When I came into AA it was because I had hit a bottom of pitiful and incomprehensible despair. I couldn’t figure things out on my own, and I was willing to try just about anything, even walking into a room with strangers. Years later I hit another bottom and walked into the rooms of AlAnon, and kept coming back. Both programs have opened my awareness to the fact that I hit emotional bottoms all the time. Today I have a very well equipped toolkit filled with program-principled solutions to help me recovery my serenity quickly. I’ve found that whenever I use the tools of both programs to solve my problems, ILML!  

– JamieQ

Find Freedom from Hurt

“… defective relations with other human beings have nearly always been the immediate cause of our woes…” – 12&12 p.80

There have been times in my life when my woes were caused by being sick, struggling financially, or my car breaking down. Problems such as these tend to resolve themselves in a relatively short period of time, and aftwards I forget the problem ever happened. This is not so with personal relationships. The hurt others cause me, along with the hurt I have caused them, tends to live in my memory for days, weeks, months or even years, causing resentment, anger, guilt, and self-pity. The good news is that I’ve discovered a set of actions whereby those hurtful memories subside, returning me to peace, even when I think of those people. By doing the daily deal, I’m no longer their prisoner. I let go of them, the memory of the hurt and ILML! 

– JamieQ

Like a Broke Bike

The insidious insanity of the disease of alcoholism is troubling and fear creating. 

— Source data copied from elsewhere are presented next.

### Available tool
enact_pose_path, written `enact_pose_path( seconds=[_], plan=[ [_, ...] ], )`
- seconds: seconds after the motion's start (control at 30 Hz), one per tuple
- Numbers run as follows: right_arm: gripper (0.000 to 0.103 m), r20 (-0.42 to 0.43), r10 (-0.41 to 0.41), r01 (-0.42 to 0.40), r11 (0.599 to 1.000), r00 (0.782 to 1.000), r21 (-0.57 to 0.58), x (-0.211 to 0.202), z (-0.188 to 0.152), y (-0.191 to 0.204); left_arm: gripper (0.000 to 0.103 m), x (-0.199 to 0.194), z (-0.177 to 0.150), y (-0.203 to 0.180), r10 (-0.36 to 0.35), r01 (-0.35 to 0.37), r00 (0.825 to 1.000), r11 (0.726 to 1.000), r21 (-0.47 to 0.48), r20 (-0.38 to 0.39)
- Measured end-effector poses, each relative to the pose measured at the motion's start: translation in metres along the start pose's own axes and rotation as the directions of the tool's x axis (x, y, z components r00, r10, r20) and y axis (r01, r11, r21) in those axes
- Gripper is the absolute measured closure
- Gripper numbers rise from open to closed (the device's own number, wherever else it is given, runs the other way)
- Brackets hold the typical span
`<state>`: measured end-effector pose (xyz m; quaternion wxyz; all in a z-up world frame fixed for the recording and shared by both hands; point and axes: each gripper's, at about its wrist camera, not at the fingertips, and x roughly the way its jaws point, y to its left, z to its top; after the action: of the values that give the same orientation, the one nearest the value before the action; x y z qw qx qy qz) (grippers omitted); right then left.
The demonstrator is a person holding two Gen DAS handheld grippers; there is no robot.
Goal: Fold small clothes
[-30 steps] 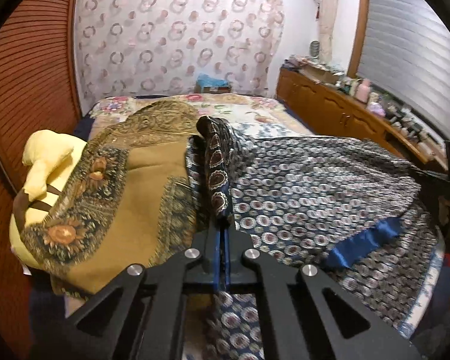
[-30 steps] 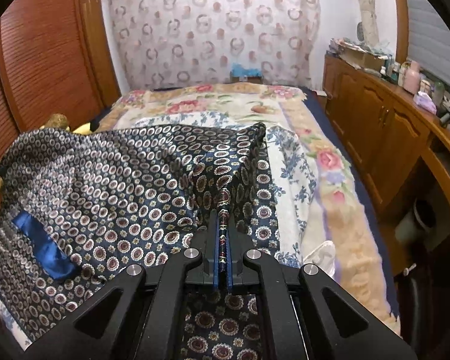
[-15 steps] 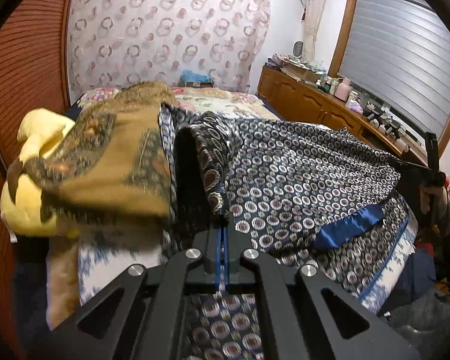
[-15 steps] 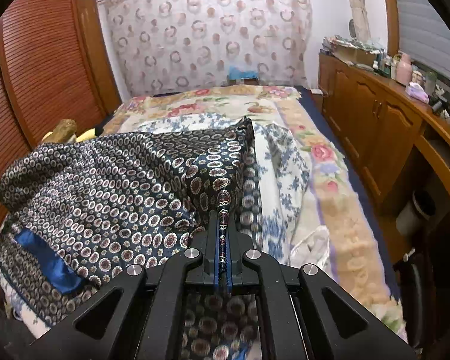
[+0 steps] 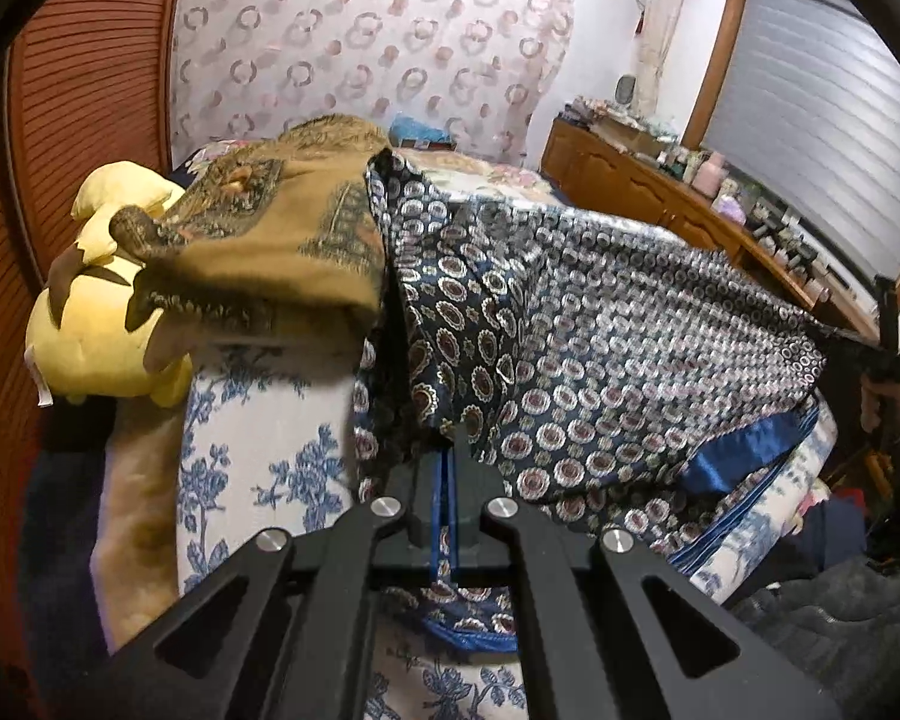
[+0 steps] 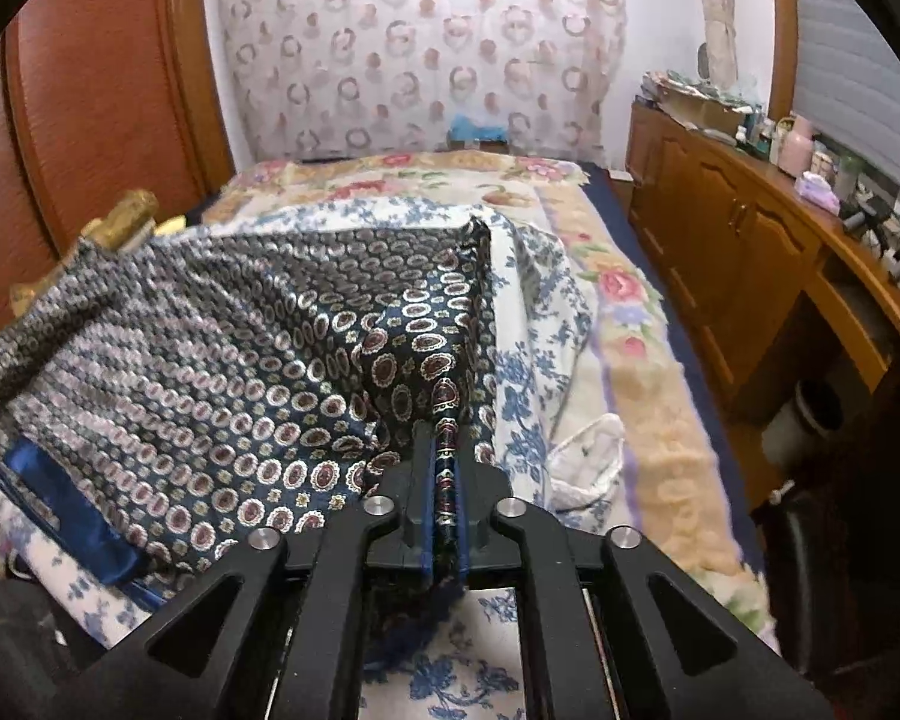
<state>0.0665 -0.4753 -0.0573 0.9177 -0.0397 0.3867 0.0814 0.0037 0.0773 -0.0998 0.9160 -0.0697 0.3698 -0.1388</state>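
No legible text, labels, brands or nos. in either wrist view. White tag [image 5: 41, 381] on yellow plush toy [image 5: 99, 336] too small to read; bottles on wooden sideboard [image 6: 750, 222] too blurred to make out.

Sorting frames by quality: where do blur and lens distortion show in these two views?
Left wrist view: the mustard patterned cloth is smeared and the louvred wooden door bows. Right wrist view: the navy medallion-print garment blurs at its far left, and dark corners ring the picture.
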Motion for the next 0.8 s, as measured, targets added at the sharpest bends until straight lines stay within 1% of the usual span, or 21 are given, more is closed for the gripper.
enact_pose_path(
  seconds=[0.03, 0.07, 0.1, 0.13, 0.2, 0.27, 0.47, 0.6, 0.7, 0.8],
  plan=[
    [0.084, -0.004, -0.013, 0.013, 1.000, 1.000, -0.005, 0.002, 0.001, 0.002, 0.103, 0.001, -0.002, -0.002, 0.005, -0.005, 1.000, 1.000, 0.004, -0.002],
    [0.081, -0.002, -0.022, 0.022, 1.000, 1.000, -0.009, 0.001, 0.000, 0.003, 0.103, 0.002, -0.002, -0.003, 0.008, -0.008, 1.000, 1.000, 0.012, -0.005],
    [0.075, 0.004, -0.028, 0.028, 1.000, 1.000, -0.014, 0.001, 0.000, 0.005, 0.103, 0.002, -0.002, -0.004, 0.008, -0.008, 1.000, 1.000, 0.016, -0.006],
    [0.064, 0.010, -0.033, 0.033, 0.999, 0.999, -0.020, 0.001, 0.000, 0.007, 0.103, 0.003, -0.002, -0.006, 0.005, -0.005, 1.000, 1.000, 0.022, -0.007],
    [0.048, 0.024, -0.047, 0.048, 0.998, 0.999, -0.033, 0.000, 0.003, 0.012, 0.103, 0.002, -0.002, -0.009, 0.003, -0.003, 1.000, 1.000, 0.029, -0.007],
    [0.047, 0.042, -0.056, 0.058, 0.997, 0.998, -0.047, -0.002, 0.005, 0.018, 0.103, 0.001, -0.002, -0.011, 0.006, -0.006, 1.000, 0.999, 0.032, -0.009],
    [0.045, 0.037, -0.008, 0.011, 0.996, 0.999, -0.088, 0.012, 0.012, 0.046, 0.103, -0.004, -0.009, -0.020, 0.007, -0.006, 1.000, 0.999, 0.045, -0.022],
    [0.045, 0.005, 0.036, -0.035, 0.993, 0.999, -0.112, 0.031, 0.008, 0.067, 0.103, -0.004, -0.014, -0.022, 0.020, -0.018, 0.999, 0.999, 0.046, -0.032],
    [0.045, -0.023, 0.062, -0.064, 0.989, 0.998, -0.131, 0.046, 0.006, 0.080, 0.103, -0.003, -0.011, -0.021, 0.052, -0.051, 0.998, 0.997, 0.052, -0.029],
    [0.045, -0.051, 0.078, -0.085, 0.986, 0.996, -0.142, 0.058, 0.003, 0.091, 0.101, -0.003, -0.008, -0.017, 0.046, -0.045, 0.999, 0.998, 0.040, -0.023]
  ],
)
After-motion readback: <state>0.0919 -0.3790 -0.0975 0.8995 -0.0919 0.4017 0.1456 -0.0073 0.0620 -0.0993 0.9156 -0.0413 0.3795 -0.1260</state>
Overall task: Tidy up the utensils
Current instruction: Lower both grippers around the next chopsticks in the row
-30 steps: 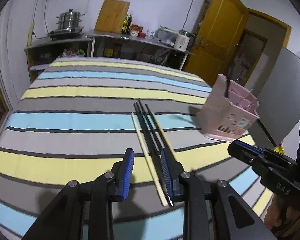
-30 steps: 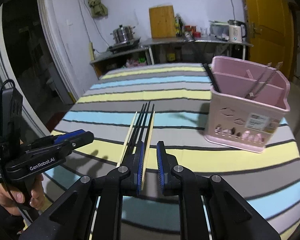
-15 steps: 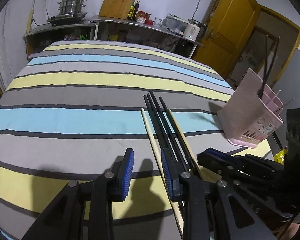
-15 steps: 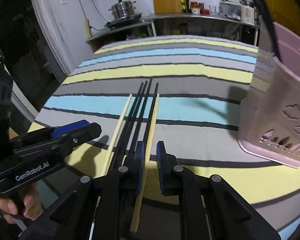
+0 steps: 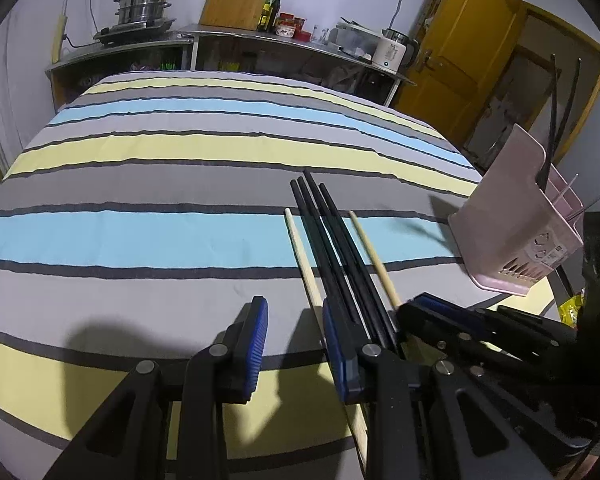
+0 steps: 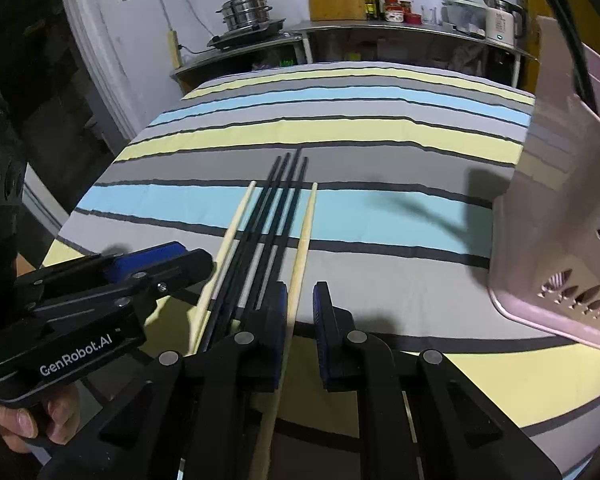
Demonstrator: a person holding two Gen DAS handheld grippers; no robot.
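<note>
- Where the striped cloth (image 6: 360, 128) covers the table, six chopsticks lie side by side: four black chopsticks (image 6: 278, 208) bunched in the middle, and two pale chopsticks, one on each flank of the bunch.
- The left pale chopstick (image 6: 230, 236) lies just beside the black bunch; the right pale chopstick (image 6: 305, 232) lies just beside it on the other flank.
- Right gripper (image 6: 300, 312): jaws a narrow gap apart, holding nothing; the right pale chopstick runs into that gap, close to the left finger (image 6: 274, 320); whether it touches cannot be told.
- Left gripper (image 5: 294, 344): jaws wide apart, holding nothing; only cloth shows between them. Its right finger (image 5: 336, 344) stands just beside the left pale chopstick (image 5: 302, 258) and overlaps the near end of the black chopsticks (image 5: 332, 248).
- In the left wrist view the right gripper (image 5: 440, 316) sits low over the near end of the right pale chopstick (image 5: 374, 260).
- One pink holder (image 5: 516, 216) stands on the cloth, right of the chopsticks and well apart from them. Two black sticks (image 5: 556, 120) lean upright in it; thin metal utensils (image 5: 576, 208) also stick out, count unclear.
- One hand (image 6: 28, 420) grips the left gripper's handle.
</note>
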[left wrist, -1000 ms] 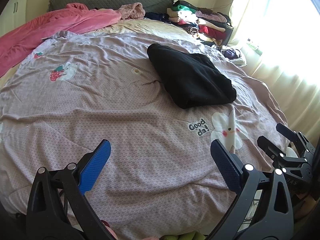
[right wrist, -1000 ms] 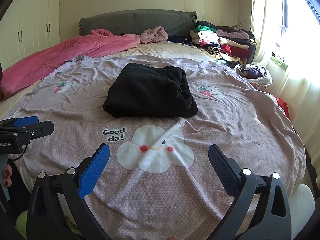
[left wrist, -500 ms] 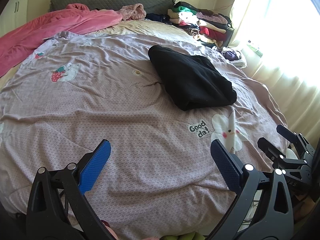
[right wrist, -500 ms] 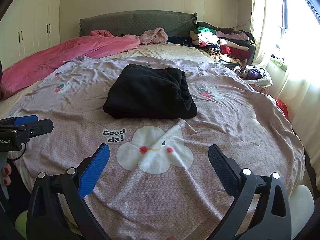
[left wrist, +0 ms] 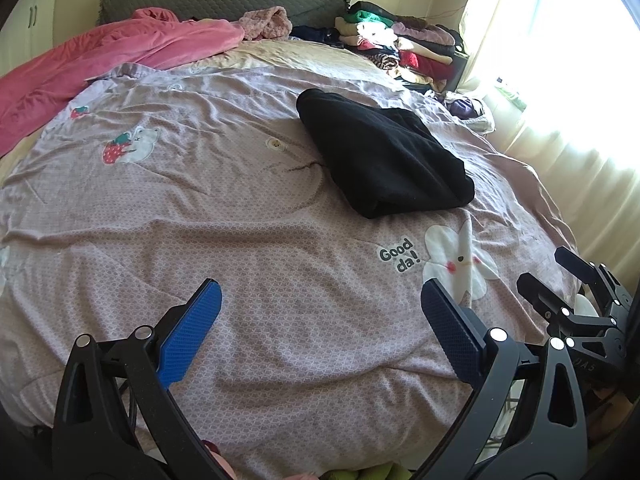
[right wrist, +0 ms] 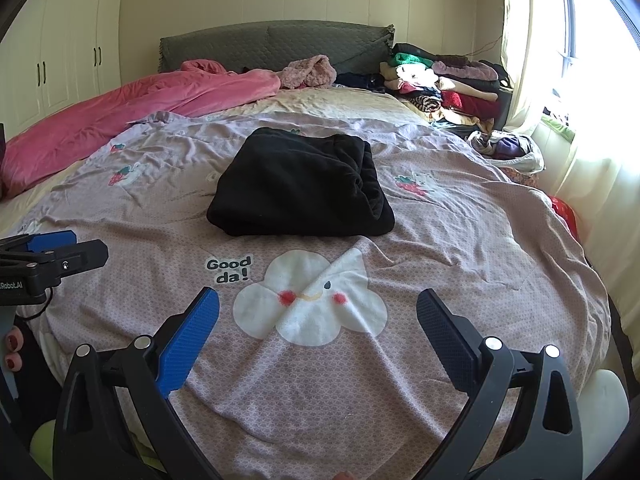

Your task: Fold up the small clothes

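Observation:
A black garment (left wrist: 384, 156) (right wrist: 300, 186) lies folded into a thick rectangle on the mauve bedspread (left wrist: 200, 208) (right wrist: 460, 232), just beyond the cloud print and the "Good da!" lettering. My left gripper (left wrist: 320, 304) hovers open over the near edge of the bed, well short of the garment, nothing between its blue pads. My right gripper (right wrist: 318, 308) is open too, above the cloud print, and holds nothing. In the left wrist view the right gripper (left wrist: 560, 276) shows at the right edge. The left gripper (right wrist: 60, 248) shows at the left edge of the right wrist view.
A pink quilt (right wrist: 140, 112) is bunched along the far left of the bed. A stack of folded clothes (right wrist: 444, 80) sits by the grey headboard (right wrist: 272, 42) at the back right. A curtained window (right wrist: 576, 80) lines the right side, with a bag of clothes (right wrist: 508, 148) below it.
Both grippers have drifted back and slightly up from the bed; the black garment looks a little farther off. It lies as before, and both grippers stay open.

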The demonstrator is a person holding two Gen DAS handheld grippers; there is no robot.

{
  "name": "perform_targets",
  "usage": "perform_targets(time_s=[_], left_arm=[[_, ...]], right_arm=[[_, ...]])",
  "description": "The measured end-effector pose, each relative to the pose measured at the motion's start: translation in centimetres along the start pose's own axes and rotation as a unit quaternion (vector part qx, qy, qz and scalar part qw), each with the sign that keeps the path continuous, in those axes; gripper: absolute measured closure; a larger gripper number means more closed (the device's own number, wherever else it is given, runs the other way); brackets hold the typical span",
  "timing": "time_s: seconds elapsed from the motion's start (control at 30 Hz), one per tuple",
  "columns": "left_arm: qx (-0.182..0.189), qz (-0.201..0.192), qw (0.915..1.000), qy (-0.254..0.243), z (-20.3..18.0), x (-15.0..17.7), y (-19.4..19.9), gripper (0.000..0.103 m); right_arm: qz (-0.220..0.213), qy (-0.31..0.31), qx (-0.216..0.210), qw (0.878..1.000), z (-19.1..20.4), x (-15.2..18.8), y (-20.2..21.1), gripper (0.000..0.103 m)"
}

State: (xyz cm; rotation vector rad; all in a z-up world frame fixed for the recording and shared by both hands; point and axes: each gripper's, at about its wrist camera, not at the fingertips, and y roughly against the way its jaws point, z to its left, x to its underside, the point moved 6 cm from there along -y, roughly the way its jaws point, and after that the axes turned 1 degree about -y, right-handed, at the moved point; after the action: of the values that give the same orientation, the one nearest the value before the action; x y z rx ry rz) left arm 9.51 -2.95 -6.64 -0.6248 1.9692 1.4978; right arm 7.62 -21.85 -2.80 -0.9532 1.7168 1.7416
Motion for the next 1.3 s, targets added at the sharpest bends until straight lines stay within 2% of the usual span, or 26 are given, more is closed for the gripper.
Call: perform_targets(time_s=[1.07, 1.17, 1.3], left_arm=[[-0.023, -0.008, 0.9996, -0.015, 0.1, 0.1, 0.4, 0.009], [-0.004, -0.011, 0.9999, -0.01, 0.3, -0.1, 1.1, 0.009], [-0.002, -0.028, 0.9996, 0.002, 1.4, -1.4, 3.0, 0.009]], right_arm=[[-0.001, 0.002, 0.011, 1.0, 0.0, 0.0, -0.1, 0.004], [-0.002, -0.001, 0.013, 1.0, -0.2, 0.0, 0.0, 0.004], [-0.007, -0.012, 0.023, 1.0, -1.1, -0.4, 0.5, 0.004]])
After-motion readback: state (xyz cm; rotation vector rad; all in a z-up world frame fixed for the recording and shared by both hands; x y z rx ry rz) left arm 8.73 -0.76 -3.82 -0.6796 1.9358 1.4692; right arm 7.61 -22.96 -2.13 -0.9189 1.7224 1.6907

At times it strikes so hard and fast and lasts for an incredibly long time. There is a knot in my stomach and my brain is whirring a thousand miles an hour but is not connected to any gears – like the pedals of a bicycle with a broken chain. 

What can I do about this feeling?
The choices are numerous. The quickest and easiest route to finding serenity again for me is prayer. A moment of meditation followed by a quick simple acknowledgment of the feeling also settle me and slow my disconnected brain down. 

I can also talk to another alcoholic, my sponsor or write about it. Often I can find solace in the literature and slogans. 
Am I hungry, angry, lonely or tired?
These are all “suggestions” that the program offers up for an alcoholic like me to take. 

One thing that I do know is that the sooner I identify the problem, find a solution and apply the action, the sooner I can find the serenity I gave back to my disease and the sooner I can LOVE MY LIFE!!!